What Japan needs to do is no secret. The country has to overcome its protectionist predilections to integrate more with a roaring Asia. Meddlesome bureaucrats have to liberalize the domestic economy to spur competition, efficiency and entrepreneurship. The government must build a better social safety net to persuade Japanese to switch from being savers to spenders. Consensus-oriented CEOs have to take more risks and boldly invest in up-and-coming businesses.
Without such reforms, Japan can only wither. Much of the country, particularly Tokyo, appears prosperous, yet Japan’s GDP is roughly the same size as it was 20 years ago. An aging population leaves fewer productive workers to spark a revival. Some 35% of the remaining able-bodied are stuck in unstable short-term jobs. Japanese companies in industries they once dominated, like consumer electronics, are being outmaneuvered by more nimble competitors. The International Monetary Fund expects Japan’s national debt (though mostly financed locally) to swell to 235% of GDP this year, the highest level in the industrialized world. Small wonder that many Japanese worry the future will bring only further decline. “Both Japanese companies and the people of Japan have this wrong perception that we are still rich, but we are not anymore,” says Tadashi Yanai, CEO of Tokyo-based Fast Retailing, which operates the Uniqlo chain of clothing shops. “I’m beginning to fear we are on the verge of collapse.”
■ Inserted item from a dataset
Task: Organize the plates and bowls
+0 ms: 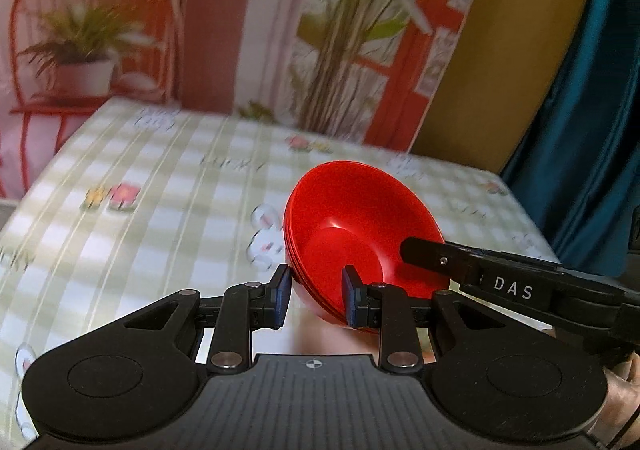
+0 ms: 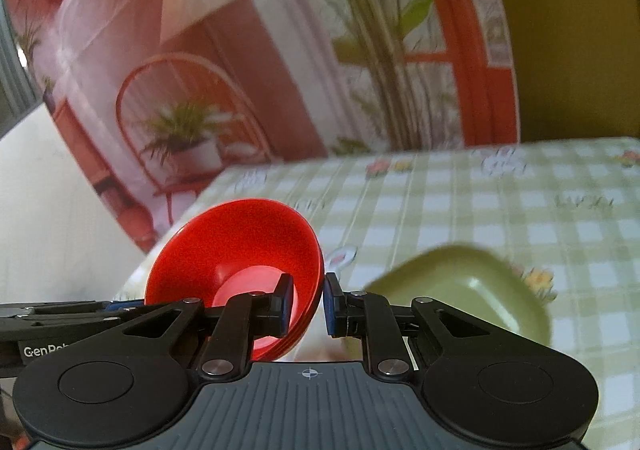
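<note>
A nested stack of red bowls (image 1: 360, 226) hangs tilted above the table, held from both sides. My left gripper (image 1: 318, 292) is shut on the near wall of the stack, one blue pad outside and one inside. From the right, the black fingers (image 1: 424, 252) of my right gripper reach over the opposite rim. In the right wrist view the same red bowls (image 2: 240, 242) sit left of centre, with my right gripper (image 2: 308, 302) shut on their right rim. The left gripper's fingers (image 2: 124, 305) come in from the left edge.
A pale green dish (image 2: 472, 290) lies on the green checked tablecloth (image 2: 500, 202) to the right of the bowls. A printed backdrop with plants (image 1: 328, 50) stands behind the table. Teal fabric (image 1: 592, 130) hangs at the right, and a person's hand (image 1: 624, 382) shows low right.
</note>
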Motion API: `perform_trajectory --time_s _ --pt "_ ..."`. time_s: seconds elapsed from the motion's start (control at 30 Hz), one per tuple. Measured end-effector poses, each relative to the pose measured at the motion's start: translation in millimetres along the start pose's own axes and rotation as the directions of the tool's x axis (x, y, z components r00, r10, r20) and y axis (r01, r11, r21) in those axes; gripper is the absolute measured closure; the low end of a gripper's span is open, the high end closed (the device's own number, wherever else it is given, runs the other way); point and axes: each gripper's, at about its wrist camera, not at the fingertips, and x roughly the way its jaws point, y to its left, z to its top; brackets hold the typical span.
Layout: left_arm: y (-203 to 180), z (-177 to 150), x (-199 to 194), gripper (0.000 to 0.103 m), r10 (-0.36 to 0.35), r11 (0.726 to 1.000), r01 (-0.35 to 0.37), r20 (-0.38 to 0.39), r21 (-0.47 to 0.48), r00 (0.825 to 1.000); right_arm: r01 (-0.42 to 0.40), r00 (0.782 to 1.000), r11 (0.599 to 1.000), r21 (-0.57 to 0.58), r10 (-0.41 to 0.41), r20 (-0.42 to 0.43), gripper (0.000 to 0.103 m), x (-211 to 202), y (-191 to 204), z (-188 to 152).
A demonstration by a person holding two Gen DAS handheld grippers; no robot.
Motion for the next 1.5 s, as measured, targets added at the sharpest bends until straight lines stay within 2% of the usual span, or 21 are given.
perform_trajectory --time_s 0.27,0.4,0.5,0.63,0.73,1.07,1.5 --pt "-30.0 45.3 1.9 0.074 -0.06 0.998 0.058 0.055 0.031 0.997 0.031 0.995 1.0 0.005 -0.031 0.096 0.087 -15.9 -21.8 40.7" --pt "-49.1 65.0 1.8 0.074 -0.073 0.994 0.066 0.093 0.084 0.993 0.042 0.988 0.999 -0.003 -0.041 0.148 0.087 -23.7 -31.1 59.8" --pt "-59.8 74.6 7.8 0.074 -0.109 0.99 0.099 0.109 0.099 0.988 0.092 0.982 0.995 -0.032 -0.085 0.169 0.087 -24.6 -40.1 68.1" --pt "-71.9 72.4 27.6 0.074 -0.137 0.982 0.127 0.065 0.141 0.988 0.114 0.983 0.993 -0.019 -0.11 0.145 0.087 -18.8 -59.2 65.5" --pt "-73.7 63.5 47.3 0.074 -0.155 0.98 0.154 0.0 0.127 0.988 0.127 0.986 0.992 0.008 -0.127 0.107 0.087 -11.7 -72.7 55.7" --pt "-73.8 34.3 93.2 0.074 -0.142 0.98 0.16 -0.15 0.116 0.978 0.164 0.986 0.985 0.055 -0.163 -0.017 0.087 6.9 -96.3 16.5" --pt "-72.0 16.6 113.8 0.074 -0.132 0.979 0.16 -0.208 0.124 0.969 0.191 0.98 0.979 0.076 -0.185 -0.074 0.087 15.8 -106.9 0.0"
There are signs, however, that some Japanese won’t accept the status quo. Last year’s nuclear disaster achieved something unusual in often apathetic Japan: getting people out on the streets. Tens of thousands demonstrated to pressure the government to eliminate nuclear power entirely. Shota Mizukoshi, a 20-year-old college student at a protest in Tokyo in August, hopes more will join them. “A new atmosphere has come, that we are showing strong political opinions, that they are nothing to be ashamed of,” he says. Another protester, cleric Mamoru Yamamoto, feels that the Japanese are finally standing up for their own future. “Some change is really going on,” he says.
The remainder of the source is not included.